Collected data
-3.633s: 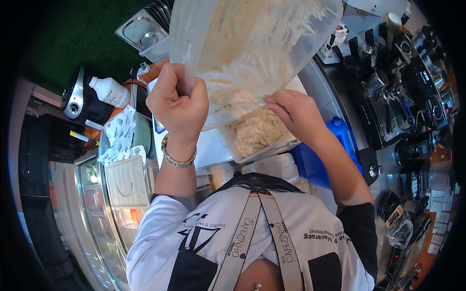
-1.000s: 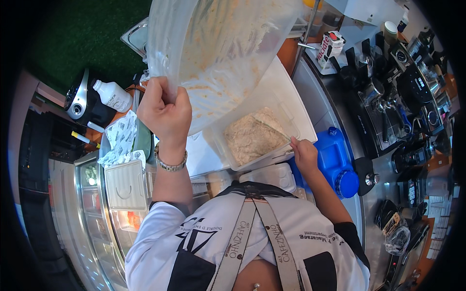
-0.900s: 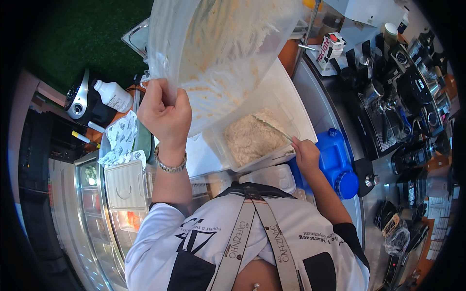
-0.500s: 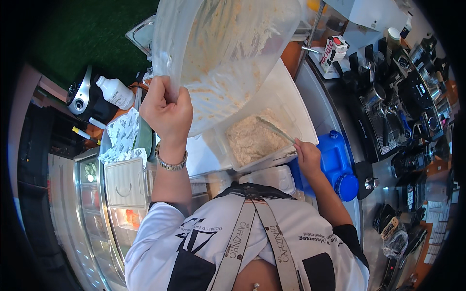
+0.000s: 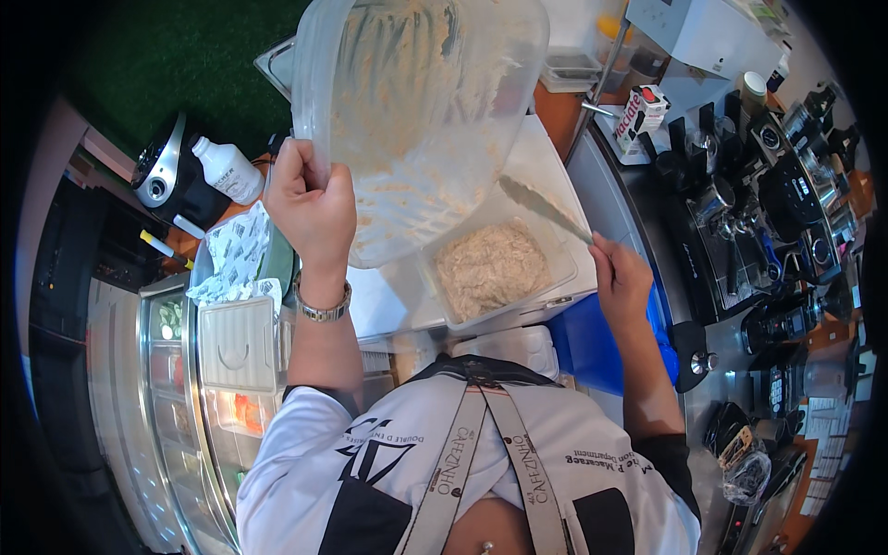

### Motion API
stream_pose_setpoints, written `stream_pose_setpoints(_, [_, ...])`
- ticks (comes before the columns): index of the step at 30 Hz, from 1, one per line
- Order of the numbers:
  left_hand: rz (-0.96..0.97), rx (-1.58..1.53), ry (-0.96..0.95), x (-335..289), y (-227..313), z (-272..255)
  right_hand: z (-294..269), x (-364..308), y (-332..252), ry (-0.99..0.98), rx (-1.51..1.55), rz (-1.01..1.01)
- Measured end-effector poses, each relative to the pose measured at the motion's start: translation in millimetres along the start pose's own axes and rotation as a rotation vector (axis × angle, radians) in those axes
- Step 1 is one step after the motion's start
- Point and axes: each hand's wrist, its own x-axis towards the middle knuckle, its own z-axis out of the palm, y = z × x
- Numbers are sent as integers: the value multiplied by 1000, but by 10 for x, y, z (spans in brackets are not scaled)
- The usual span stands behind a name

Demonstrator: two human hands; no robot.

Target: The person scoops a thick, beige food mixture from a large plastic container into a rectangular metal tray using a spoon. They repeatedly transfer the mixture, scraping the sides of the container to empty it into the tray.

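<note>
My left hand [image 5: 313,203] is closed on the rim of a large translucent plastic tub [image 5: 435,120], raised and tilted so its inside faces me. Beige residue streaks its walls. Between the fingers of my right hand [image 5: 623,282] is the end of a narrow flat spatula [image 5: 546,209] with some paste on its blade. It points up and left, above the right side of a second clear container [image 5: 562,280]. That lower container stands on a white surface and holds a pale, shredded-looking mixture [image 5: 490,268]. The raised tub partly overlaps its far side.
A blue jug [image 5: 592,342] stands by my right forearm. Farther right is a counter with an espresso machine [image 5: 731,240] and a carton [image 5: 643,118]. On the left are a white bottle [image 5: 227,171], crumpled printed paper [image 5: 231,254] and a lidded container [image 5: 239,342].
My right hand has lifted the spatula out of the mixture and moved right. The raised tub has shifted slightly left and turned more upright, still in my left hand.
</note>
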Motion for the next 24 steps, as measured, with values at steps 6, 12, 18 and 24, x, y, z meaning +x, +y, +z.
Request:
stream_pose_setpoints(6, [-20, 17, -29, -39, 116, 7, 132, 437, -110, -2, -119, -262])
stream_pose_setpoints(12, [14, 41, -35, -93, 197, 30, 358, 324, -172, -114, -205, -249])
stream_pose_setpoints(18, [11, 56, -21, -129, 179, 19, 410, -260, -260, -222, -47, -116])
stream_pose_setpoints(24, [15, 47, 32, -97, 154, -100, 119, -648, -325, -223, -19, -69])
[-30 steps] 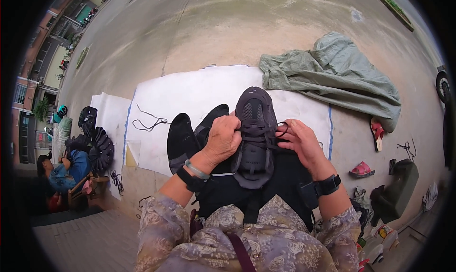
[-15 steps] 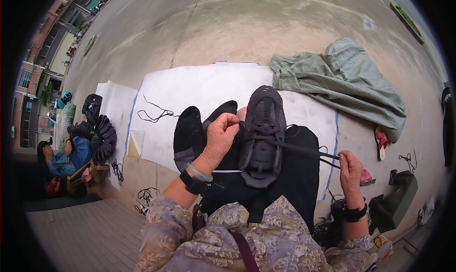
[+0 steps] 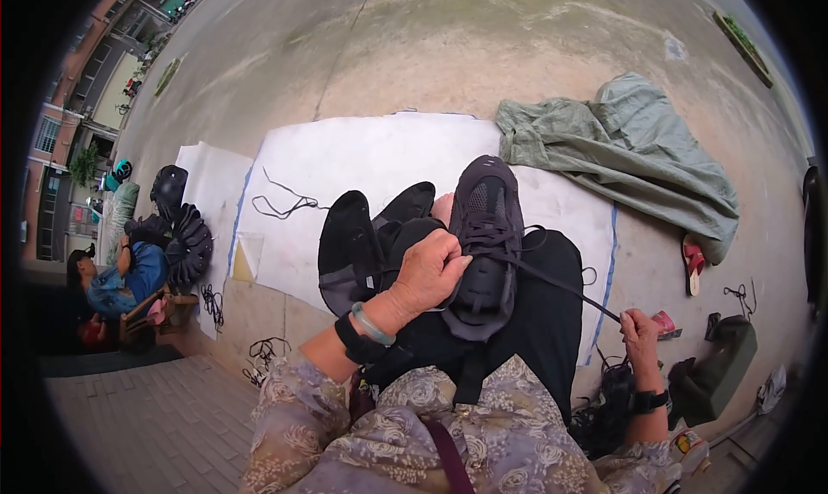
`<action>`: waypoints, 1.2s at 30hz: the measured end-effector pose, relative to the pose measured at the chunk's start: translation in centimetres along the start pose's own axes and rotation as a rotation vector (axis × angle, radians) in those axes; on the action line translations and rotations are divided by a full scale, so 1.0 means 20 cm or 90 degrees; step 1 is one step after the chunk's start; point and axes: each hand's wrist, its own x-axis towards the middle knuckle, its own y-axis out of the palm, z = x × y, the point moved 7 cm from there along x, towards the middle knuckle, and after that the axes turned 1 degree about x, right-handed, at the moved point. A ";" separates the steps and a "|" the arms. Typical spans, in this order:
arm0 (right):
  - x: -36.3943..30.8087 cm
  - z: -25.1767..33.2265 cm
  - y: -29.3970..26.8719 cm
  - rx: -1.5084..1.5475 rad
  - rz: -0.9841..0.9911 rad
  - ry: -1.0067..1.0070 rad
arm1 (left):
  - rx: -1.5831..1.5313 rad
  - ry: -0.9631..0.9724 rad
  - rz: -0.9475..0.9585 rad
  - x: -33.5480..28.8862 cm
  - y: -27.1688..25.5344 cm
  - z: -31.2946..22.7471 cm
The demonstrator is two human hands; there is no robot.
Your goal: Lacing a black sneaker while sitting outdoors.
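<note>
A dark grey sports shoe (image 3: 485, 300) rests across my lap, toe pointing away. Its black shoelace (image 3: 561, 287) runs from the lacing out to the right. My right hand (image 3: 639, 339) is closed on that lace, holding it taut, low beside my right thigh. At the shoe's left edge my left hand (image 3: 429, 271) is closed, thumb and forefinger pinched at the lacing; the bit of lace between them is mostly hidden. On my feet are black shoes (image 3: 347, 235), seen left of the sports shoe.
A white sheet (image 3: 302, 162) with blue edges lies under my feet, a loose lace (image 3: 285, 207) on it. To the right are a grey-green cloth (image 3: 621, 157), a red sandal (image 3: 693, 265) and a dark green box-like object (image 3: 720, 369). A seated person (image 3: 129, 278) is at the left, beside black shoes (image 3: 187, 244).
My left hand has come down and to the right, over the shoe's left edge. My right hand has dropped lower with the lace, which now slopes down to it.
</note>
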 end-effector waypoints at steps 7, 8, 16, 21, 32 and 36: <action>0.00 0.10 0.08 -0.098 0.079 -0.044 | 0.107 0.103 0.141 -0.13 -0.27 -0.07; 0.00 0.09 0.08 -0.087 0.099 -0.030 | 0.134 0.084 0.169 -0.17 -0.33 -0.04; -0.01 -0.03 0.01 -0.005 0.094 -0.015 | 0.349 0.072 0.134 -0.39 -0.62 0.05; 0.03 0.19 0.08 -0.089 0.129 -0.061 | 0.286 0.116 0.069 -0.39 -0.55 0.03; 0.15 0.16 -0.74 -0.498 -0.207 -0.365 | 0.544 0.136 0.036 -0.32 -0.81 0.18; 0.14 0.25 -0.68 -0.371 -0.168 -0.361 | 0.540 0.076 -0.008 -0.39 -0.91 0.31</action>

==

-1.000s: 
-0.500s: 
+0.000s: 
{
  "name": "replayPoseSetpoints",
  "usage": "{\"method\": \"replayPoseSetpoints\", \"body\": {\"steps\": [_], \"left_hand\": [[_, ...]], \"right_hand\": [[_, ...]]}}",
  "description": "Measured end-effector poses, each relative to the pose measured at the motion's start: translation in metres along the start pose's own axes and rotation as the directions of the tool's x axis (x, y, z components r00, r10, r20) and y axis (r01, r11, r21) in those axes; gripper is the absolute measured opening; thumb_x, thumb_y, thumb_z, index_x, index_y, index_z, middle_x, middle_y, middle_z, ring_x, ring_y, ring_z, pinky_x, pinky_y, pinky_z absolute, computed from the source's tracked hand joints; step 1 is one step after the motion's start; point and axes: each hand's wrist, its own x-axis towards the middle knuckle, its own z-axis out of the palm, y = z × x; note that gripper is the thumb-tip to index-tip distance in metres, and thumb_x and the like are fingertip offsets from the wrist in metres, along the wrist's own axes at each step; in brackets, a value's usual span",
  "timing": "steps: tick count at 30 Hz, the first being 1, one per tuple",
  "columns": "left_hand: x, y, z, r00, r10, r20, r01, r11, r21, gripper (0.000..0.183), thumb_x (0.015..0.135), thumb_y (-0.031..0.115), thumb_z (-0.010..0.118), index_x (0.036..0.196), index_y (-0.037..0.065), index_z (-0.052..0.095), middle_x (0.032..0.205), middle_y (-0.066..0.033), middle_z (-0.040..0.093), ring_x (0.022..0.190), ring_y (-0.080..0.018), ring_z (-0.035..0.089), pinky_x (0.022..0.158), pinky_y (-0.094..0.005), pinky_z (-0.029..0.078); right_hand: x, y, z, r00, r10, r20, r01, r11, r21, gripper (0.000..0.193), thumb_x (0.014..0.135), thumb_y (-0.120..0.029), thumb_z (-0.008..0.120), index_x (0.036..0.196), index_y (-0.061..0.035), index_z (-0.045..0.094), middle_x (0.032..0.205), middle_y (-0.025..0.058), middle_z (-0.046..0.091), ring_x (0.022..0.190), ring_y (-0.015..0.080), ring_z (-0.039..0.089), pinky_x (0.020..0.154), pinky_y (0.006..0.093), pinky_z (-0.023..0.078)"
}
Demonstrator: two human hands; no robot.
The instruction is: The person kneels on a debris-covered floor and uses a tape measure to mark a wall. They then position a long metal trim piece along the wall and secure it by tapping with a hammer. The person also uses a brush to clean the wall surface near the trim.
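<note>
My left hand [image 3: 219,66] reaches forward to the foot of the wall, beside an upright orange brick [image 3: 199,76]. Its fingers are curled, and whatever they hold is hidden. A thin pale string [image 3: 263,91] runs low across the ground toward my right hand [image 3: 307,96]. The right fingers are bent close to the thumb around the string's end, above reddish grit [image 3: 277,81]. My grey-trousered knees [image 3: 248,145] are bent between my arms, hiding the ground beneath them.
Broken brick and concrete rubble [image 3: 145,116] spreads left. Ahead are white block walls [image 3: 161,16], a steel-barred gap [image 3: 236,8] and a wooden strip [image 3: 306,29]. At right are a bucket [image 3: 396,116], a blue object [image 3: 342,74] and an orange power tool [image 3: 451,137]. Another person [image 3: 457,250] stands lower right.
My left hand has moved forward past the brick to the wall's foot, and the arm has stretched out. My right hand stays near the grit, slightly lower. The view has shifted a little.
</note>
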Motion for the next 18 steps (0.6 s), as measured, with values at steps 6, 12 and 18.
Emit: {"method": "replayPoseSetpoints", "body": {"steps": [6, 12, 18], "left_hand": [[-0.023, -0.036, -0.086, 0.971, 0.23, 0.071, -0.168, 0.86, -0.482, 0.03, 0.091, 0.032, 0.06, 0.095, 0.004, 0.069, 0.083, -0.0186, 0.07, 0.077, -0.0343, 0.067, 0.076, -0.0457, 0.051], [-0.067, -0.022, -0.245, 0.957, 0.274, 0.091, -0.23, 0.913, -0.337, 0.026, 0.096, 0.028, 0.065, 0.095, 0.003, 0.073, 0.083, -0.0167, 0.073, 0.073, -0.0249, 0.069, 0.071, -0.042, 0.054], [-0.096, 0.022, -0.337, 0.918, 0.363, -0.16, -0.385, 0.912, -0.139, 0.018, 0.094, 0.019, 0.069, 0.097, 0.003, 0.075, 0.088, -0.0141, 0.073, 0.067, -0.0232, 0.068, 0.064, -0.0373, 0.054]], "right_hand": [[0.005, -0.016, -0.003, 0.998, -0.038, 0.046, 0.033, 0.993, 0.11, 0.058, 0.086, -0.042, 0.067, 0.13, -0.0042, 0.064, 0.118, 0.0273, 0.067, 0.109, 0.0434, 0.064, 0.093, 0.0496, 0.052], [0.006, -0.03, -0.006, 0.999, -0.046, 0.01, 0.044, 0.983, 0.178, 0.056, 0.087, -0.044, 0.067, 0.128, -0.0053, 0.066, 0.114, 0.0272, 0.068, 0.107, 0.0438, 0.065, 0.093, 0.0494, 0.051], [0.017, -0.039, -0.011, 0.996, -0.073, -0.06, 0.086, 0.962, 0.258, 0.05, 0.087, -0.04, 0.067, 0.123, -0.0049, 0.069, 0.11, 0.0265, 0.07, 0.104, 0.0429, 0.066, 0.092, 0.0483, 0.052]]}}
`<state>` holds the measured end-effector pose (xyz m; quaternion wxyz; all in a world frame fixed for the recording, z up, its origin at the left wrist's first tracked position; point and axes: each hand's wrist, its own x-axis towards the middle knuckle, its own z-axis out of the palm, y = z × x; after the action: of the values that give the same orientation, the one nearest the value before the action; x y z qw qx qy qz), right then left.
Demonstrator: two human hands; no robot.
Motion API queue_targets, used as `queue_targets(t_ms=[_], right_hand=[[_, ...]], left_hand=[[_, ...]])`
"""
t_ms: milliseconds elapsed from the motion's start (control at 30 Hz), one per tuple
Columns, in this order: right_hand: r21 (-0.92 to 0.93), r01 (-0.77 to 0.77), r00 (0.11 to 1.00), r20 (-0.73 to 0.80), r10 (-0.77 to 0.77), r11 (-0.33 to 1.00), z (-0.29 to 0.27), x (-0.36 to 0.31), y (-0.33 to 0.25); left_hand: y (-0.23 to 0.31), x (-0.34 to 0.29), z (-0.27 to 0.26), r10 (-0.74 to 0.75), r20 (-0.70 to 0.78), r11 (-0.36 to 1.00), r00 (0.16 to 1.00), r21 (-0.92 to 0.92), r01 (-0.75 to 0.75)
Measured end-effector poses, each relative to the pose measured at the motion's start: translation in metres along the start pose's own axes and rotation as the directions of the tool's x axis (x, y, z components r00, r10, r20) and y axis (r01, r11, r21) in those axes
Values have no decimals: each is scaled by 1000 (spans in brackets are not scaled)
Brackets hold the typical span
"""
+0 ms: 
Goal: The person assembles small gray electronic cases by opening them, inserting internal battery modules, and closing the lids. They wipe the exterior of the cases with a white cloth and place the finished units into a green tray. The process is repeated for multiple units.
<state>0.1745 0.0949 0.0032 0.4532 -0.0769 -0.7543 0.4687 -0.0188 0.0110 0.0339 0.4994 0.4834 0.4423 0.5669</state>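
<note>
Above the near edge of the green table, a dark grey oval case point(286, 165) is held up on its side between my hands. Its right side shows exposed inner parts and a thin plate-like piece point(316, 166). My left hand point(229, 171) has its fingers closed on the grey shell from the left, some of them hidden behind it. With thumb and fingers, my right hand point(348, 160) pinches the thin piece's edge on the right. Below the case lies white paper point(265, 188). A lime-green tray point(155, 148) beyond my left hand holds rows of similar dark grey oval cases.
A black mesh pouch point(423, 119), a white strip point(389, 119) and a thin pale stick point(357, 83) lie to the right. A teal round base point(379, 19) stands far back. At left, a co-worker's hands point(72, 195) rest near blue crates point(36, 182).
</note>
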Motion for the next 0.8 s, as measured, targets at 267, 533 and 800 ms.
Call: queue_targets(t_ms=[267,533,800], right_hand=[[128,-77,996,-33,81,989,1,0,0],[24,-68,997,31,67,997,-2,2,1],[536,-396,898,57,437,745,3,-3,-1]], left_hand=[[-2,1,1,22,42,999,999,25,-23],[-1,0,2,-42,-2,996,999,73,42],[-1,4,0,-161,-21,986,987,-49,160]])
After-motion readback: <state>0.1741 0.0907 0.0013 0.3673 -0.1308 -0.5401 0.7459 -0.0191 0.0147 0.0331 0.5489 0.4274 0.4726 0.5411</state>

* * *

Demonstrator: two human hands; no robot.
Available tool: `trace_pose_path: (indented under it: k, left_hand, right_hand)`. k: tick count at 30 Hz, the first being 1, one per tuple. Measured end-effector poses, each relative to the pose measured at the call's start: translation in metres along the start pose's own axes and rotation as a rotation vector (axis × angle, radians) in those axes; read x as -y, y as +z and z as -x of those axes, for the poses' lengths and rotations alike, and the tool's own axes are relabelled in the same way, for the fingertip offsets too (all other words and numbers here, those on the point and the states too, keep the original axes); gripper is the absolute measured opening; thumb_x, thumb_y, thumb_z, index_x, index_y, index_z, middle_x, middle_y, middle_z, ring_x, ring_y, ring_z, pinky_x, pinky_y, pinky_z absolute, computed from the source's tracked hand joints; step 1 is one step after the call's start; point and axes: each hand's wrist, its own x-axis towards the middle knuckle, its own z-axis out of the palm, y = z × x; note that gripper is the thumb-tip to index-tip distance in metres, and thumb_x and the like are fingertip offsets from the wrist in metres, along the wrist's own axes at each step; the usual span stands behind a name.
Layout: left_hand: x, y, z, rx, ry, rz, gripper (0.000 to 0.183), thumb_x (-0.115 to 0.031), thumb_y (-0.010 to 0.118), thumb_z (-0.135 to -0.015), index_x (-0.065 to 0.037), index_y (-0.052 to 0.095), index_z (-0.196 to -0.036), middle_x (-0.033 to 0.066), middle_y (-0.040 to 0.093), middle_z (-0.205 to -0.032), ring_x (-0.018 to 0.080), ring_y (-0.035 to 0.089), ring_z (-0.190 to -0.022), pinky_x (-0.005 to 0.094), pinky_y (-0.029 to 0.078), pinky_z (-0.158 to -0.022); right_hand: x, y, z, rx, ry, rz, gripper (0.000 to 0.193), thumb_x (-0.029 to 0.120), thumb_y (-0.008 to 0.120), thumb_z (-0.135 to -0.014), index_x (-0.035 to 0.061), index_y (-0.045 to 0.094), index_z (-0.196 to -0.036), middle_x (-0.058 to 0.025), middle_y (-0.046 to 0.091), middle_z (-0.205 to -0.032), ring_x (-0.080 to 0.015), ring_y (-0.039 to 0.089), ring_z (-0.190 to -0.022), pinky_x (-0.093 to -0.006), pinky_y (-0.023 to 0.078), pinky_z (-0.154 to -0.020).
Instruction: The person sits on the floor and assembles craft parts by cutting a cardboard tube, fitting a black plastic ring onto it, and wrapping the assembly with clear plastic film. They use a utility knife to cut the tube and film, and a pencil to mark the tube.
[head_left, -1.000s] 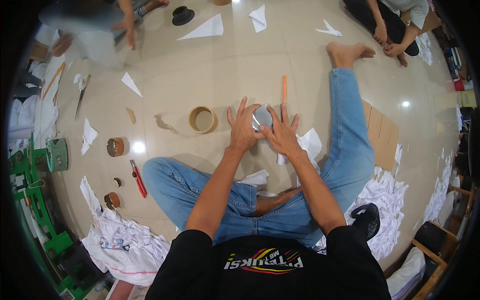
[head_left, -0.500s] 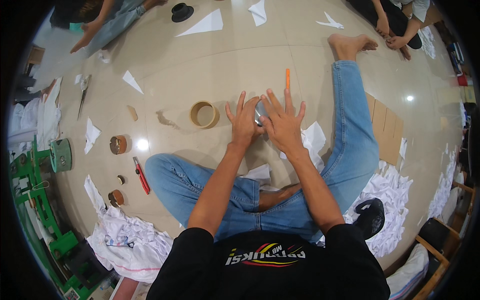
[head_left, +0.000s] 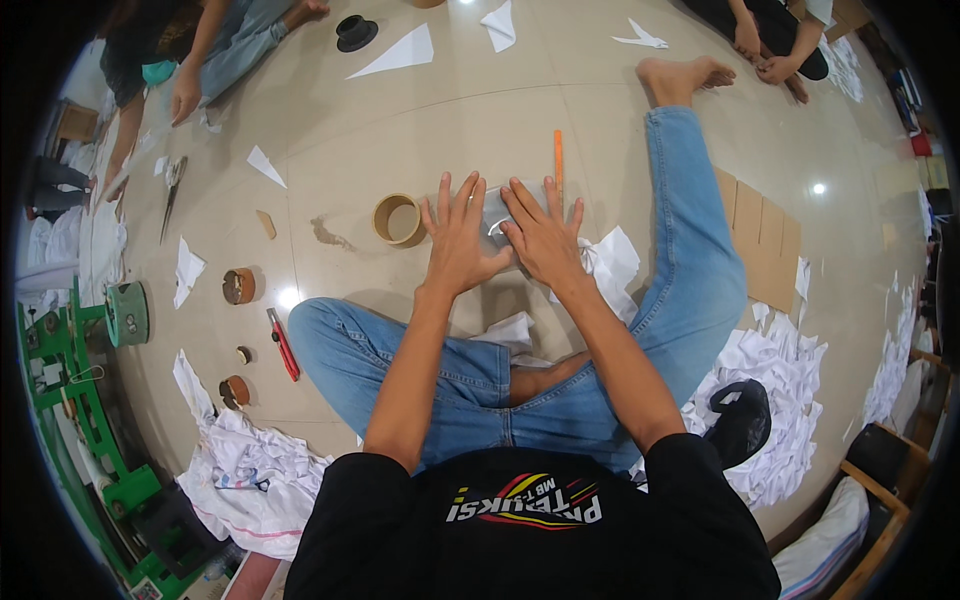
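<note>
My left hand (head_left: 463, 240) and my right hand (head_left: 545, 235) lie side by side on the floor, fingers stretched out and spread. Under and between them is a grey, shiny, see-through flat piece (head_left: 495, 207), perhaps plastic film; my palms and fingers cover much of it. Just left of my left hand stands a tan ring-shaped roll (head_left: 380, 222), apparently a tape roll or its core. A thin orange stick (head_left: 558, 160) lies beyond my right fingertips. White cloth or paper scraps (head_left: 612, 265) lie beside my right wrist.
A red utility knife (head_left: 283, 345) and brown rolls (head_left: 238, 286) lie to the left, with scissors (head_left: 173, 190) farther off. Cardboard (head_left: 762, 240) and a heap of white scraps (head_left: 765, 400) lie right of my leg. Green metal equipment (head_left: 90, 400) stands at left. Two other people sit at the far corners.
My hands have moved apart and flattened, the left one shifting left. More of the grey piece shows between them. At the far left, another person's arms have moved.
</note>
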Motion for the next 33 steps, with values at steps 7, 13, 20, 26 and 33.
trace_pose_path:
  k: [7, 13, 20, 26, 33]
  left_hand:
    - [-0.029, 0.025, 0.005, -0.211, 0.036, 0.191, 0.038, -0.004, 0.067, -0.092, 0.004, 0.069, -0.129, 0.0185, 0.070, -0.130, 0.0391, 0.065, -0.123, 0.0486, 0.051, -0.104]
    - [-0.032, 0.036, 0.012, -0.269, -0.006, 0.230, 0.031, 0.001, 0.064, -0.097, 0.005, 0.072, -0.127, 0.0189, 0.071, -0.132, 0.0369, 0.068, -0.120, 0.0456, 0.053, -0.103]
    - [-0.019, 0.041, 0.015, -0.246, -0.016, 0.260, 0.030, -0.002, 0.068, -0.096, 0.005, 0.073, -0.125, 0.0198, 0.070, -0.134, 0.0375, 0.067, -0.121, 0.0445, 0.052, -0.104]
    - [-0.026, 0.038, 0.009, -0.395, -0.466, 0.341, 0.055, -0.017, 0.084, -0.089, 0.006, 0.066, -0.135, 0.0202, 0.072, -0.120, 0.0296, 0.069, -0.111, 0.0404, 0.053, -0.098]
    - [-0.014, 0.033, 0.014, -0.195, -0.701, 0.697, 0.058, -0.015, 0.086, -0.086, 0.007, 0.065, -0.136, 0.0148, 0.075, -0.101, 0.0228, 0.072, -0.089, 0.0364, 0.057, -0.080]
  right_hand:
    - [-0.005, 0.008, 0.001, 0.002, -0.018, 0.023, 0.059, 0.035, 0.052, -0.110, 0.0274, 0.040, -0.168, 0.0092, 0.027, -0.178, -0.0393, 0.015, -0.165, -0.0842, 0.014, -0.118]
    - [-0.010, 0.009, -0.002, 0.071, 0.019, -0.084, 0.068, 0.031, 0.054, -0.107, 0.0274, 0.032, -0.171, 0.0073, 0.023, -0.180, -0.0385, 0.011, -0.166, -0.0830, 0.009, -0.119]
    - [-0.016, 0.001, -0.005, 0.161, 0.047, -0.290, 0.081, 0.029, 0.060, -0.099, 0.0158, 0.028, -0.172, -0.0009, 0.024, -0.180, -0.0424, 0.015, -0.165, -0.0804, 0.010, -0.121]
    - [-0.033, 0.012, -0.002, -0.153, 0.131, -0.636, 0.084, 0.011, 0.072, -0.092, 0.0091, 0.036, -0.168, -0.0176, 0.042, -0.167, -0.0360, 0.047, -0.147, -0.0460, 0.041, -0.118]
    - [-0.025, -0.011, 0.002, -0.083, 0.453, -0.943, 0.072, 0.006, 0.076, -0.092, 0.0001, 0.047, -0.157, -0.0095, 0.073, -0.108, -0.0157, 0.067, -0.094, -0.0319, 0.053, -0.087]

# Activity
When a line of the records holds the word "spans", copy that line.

# Exercise answer
- Numbers are sent as integers: the value multiplied by 1000, but by 10 for x, y, z (spans in brackets are not scaled)
`<action>`: waypoints, 1.2s at 30hz: the measured end-effector pose, relative to the pose measured at the chunk's start: translation in centimetres along the start pose's own axes and rotation as a rotation vector (axis × angle, radians) in those axes; on the action line translations and rotations are divided by a full scale, so 1.0 means 20 cm or 90 degrees; step 1 is one step after the chunk's start; point and axes: each hand's wrist, its own x-axis towards the middle knuckle, its own y-axis out of the palm, z = x × y, the point moved 7 cm from there along x, towards the middle knuckle, and after that the axes turned 1 degree about x, right-handed, at the moved point. A ";" separates the steps and a "|" the arms. Typical spans, in this order:
Values have no decimals: each is scaled by 1000 (spans in brackets are not scaled)

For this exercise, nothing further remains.